TASK REQUIREMENTS: Count lines with "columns" below; give only the number.

AVAILABLE RECORDS:
____________
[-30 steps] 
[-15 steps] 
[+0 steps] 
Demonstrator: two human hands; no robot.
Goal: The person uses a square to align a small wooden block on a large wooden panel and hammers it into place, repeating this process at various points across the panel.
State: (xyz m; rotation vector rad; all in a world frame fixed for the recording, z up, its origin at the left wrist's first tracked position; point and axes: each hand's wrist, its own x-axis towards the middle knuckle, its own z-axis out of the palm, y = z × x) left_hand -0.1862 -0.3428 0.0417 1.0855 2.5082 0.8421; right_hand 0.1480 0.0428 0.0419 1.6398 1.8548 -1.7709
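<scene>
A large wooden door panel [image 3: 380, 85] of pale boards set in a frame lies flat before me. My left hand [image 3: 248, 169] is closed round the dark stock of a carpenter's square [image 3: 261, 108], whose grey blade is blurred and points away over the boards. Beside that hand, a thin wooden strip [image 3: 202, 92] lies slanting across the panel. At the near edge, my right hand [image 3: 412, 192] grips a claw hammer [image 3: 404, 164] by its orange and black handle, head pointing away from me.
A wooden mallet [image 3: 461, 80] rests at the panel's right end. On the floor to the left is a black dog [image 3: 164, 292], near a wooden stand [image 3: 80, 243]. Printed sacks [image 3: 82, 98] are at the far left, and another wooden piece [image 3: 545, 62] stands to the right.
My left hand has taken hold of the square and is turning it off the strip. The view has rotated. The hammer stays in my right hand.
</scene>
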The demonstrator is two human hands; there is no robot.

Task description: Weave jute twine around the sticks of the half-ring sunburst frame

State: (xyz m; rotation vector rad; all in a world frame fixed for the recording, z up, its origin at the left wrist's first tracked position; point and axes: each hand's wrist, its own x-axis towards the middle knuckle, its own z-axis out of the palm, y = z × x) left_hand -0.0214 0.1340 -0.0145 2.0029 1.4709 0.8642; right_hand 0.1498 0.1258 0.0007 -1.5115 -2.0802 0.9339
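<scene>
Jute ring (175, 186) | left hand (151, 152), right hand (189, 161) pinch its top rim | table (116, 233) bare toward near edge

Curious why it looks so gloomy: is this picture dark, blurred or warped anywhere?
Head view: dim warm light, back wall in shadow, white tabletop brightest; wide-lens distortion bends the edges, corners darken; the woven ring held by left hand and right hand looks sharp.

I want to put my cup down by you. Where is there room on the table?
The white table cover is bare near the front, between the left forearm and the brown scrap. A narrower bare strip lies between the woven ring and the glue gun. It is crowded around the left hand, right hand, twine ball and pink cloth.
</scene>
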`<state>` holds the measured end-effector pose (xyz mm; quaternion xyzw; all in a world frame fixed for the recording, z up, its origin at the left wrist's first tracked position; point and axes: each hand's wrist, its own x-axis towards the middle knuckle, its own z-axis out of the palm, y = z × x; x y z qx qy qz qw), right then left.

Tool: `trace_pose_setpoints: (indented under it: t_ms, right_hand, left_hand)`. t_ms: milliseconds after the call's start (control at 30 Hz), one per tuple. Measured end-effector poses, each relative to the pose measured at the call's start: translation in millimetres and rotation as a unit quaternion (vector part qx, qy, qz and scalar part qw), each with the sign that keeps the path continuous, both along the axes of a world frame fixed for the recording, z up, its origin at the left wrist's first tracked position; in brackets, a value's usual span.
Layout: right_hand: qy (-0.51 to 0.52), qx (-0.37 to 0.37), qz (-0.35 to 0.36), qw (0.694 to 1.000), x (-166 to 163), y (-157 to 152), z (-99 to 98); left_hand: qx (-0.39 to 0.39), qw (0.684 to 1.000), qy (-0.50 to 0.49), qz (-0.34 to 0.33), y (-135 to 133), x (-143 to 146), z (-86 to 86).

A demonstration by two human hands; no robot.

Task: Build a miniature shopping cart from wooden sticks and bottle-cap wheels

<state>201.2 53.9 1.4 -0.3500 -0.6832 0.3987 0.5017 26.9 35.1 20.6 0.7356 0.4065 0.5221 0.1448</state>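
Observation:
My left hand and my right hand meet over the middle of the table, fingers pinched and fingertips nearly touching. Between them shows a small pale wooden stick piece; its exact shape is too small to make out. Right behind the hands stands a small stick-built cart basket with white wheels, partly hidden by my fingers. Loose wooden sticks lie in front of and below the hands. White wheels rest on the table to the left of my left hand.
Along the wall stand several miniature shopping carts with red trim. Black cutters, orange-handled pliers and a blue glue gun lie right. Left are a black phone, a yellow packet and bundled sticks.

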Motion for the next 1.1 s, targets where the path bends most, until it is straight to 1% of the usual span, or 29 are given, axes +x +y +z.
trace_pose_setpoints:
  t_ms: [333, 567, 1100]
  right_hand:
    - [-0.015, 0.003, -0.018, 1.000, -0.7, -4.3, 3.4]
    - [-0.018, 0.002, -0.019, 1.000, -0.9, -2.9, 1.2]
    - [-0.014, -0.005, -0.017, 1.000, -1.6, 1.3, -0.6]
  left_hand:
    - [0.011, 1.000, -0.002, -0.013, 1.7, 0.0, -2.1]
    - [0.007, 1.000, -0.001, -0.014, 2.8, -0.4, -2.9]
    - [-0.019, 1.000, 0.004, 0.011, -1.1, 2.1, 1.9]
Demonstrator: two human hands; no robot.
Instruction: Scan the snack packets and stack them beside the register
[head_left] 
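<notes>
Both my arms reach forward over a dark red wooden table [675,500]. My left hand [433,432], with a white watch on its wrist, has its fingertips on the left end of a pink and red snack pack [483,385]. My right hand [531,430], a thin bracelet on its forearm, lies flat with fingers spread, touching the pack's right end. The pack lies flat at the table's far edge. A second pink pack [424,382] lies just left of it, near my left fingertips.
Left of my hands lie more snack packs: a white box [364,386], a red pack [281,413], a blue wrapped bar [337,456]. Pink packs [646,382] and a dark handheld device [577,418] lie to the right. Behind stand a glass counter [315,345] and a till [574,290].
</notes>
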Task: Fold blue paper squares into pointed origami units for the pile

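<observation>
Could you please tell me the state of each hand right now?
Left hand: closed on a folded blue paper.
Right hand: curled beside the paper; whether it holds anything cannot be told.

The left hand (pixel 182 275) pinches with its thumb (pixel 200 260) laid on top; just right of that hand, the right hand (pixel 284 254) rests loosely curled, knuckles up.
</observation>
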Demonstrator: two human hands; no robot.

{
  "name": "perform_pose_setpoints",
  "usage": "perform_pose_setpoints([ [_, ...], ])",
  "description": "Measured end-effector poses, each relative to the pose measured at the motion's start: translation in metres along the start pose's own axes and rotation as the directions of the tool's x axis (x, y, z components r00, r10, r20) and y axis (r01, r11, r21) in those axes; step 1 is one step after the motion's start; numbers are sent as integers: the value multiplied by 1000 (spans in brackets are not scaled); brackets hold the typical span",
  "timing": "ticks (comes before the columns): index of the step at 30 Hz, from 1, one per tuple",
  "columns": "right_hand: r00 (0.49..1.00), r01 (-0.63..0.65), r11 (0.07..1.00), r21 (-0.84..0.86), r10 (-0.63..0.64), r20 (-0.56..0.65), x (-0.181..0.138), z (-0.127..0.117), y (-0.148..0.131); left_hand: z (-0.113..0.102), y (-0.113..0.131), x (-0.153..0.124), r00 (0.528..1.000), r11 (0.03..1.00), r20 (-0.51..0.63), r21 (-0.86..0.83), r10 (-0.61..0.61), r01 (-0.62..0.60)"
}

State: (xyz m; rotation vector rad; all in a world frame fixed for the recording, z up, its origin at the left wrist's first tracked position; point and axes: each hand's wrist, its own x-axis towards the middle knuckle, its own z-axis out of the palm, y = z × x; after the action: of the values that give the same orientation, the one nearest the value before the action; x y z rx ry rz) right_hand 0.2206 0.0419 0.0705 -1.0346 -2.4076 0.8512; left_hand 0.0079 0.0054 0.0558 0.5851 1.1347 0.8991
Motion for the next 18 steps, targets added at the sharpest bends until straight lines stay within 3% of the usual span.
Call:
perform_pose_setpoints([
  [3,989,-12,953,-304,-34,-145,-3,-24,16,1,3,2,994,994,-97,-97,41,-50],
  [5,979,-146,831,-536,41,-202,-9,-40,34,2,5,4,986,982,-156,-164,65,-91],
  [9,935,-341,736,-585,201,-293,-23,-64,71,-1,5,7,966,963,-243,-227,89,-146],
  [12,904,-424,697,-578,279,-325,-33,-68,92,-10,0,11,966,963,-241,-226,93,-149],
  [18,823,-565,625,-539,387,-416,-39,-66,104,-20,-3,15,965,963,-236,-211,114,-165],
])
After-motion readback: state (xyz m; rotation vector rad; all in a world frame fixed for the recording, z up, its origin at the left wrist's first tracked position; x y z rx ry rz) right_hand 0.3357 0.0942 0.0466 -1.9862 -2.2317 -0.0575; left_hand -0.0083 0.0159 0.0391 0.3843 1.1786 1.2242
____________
RESULT BELOW: 2